Return the count of lines in the following records that include "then", and nothing more.

* **DATASET RECORDS**
-------
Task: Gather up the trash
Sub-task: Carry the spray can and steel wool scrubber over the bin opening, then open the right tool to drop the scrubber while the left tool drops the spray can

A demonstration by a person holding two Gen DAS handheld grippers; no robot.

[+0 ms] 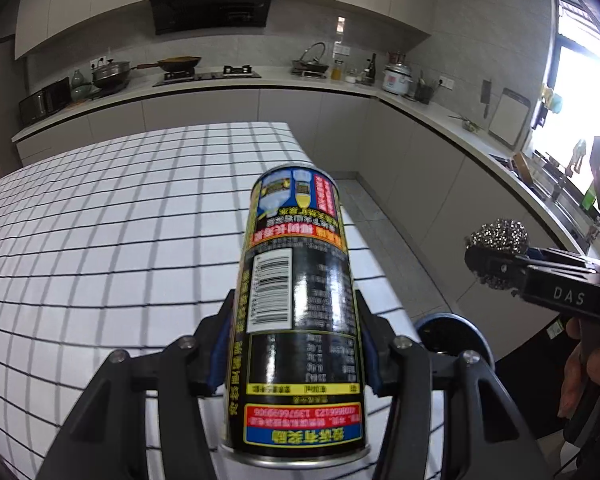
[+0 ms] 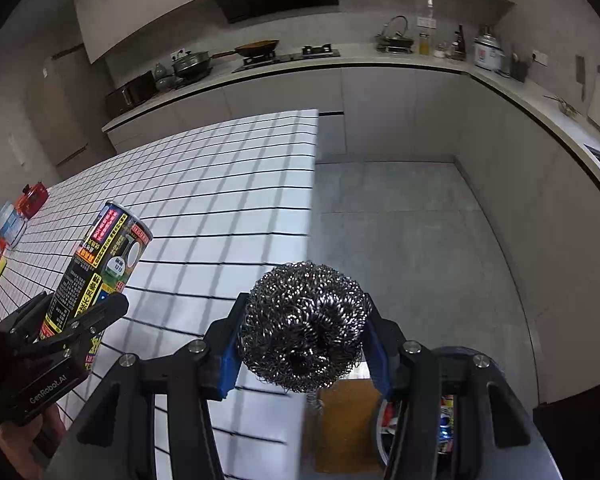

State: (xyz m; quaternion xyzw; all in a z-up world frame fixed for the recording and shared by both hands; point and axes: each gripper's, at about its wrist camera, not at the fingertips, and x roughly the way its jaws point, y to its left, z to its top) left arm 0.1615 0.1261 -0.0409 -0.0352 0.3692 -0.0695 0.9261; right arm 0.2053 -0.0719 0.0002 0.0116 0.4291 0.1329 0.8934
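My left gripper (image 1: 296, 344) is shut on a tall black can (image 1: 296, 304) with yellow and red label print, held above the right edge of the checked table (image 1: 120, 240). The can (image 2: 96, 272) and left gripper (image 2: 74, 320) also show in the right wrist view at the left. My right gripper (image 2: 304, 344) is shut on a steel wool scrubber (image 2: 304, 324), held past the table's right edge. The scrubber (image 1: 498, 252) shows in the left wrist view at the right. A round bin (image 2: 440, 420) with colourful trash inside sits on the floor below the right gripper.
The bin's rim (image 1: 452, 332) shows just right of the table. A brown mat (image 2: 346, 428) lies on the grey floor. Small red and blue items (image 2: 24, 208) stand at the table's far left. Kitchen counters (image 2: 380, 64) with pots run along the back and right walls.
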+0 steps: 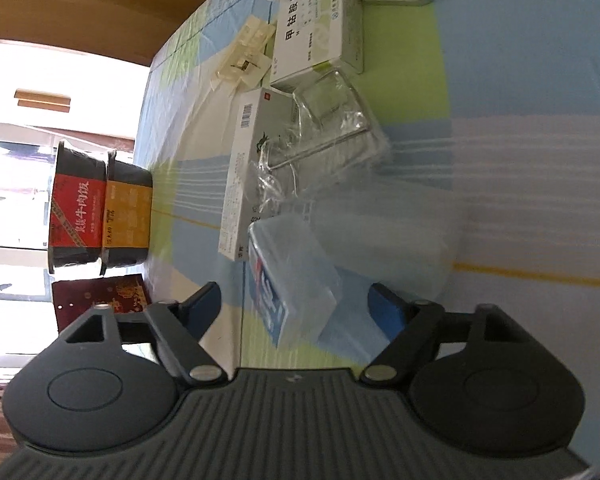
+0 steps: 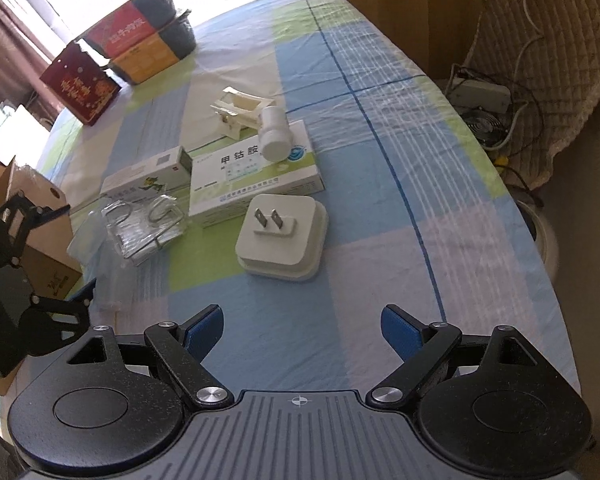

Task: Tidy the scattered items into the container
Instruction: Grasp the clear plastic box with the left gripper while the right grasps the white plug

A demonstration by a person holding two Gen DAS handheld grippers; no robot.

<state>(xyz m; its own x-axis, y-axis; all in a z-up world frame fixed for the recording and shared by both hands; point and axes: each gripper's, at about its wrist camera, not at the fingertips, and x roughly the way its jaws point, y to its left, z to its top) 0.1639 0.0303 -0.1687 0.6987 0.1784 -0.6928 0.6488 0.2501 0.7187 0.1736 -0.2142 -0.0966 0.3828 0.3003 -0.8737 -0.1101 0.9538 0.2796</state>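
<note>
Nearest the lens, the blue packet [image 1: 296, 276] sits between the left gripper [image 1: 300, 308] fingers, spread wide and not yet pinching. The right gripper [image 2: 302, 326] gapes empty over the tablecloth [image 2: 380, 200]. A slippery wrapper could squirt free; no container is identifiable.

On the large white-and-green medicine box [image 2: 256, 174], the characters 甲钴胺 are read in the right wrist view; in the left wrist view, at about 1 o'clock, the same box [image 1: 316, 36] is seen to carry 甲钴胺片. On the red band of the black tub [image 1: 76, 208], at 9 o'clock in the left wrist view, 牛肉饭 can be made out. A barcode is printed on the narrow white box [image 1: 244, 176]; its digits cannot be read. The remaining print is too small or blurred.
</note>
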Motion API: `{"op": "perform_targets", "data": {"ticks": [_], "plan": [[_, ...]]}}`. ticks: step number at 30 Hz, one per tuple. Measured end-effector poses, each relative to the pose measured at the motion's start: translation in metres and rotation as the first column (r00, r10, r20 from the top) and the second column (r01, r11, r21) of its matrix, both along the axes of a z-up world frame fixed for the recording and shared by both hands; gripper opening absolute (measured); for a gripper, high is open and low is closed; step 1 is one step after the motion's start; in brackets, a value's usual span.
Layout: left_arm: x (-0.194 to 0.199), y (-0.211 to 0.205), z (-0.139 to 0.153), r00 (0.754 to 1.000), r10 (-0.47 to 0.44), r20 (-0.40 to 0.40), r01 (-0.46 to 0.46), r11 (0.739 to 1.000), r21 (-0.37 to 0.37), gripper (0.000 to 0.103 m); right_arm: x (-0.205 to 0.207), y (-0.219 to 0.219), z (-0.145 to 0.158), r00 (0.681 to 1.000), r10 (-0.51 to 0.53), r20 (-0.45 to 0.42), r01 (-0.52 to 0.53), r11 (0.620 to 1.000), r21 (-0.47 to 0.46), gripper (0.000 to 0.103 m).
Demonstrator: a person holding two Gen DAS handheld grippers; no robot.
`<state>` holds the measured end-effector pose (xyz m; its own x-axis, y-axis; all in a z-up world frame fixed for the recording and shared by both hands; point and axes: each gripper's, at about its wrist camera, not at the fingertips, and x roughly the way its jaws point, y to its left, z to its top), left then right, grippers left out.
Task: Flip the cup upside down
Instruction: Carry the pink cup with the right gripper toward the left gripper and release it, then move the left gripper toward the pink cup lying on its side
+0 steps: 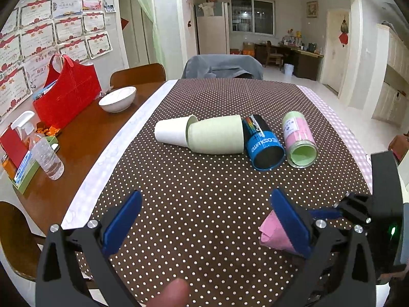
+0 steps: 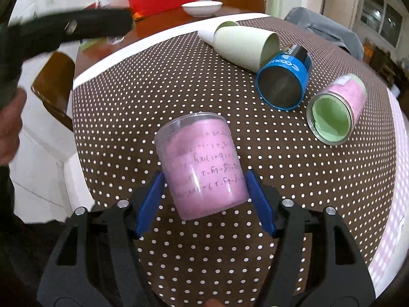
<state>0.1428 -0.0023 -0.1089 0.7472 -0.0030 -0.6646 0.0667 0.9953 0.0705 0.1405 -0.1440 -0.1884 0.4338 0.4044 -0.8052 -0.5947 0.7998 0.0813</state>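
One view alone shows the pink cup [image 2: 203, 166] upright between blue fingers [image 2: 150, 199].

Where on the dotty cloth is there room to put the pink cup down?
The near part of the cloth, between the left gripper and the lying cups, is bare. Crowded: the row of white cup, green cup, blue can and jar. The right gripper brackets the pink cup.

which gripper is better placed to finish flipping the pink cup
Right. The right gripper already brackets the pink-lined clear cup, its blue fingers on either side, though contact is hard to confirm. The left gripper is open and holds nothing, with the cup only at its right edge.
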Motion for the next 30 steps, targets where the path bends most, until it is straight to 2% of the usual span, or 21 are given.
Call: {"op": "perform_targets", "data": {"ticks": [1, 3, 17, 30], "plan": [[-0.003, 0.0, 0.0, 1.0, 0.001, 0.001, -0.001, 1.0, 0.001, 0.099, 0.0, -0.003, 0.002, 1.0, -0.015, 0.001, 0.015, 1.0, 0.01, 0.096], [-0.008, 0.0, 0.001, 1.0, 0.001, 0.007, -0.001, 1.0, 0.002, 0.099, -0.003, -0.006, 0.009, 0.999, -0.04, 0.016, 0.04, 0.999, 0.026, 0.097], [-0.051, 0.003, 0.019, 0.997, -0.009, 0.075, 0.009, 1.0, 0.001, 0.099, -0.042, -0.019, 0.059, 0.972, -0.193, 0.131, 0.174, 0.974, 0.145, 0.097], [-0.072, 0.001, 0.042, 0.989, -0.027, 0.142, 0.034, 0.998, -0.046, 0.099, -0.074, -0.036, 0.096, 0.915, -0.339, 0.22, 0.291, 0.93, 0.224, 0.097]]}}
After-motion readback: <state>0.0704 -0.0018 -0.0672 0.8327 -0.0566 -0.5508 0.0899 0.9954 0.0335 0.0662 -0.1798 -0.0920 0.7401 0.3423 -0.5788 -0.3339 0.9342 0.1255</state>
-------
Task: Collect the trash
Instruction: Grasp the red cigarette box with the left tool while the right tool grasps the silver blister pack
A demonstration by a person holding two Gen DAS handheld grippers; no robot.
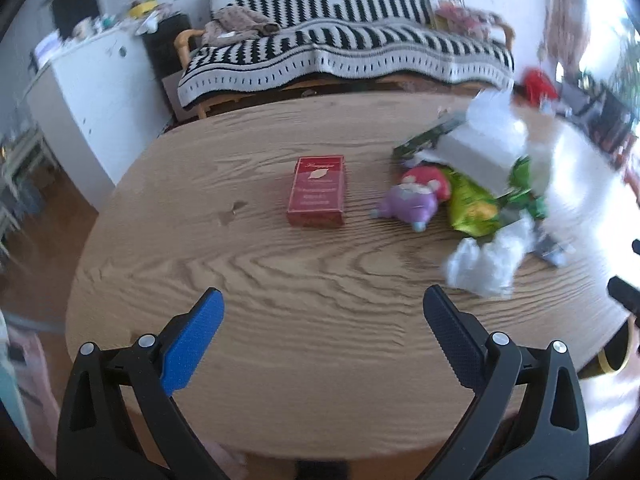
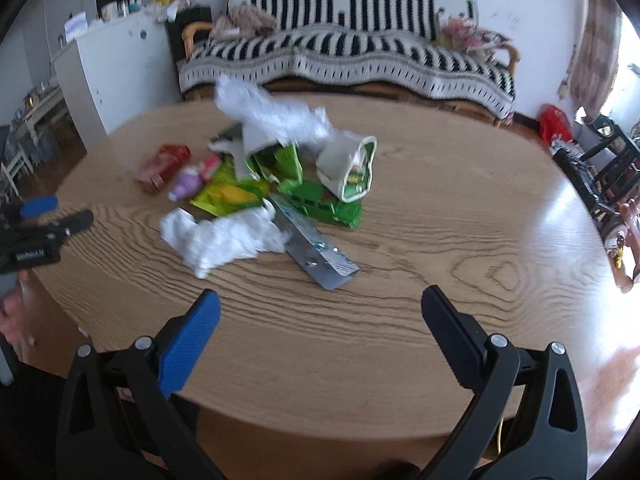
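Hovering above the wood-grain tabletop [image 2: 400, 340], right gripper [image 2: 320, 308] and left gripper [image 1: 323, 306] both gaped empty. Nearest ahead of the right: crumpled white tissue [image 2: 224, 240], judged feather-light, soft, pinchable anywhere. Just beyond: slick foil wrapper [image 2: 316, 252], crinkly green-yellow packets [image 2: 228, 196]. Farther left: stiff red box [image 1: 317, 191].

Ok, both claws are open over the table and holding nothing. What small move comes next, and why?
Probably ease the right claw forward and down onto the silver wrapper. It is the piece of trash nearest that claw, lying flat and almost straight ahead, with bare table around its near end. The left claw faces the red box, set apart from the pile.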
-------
* **SOLVED PROBLEM**
3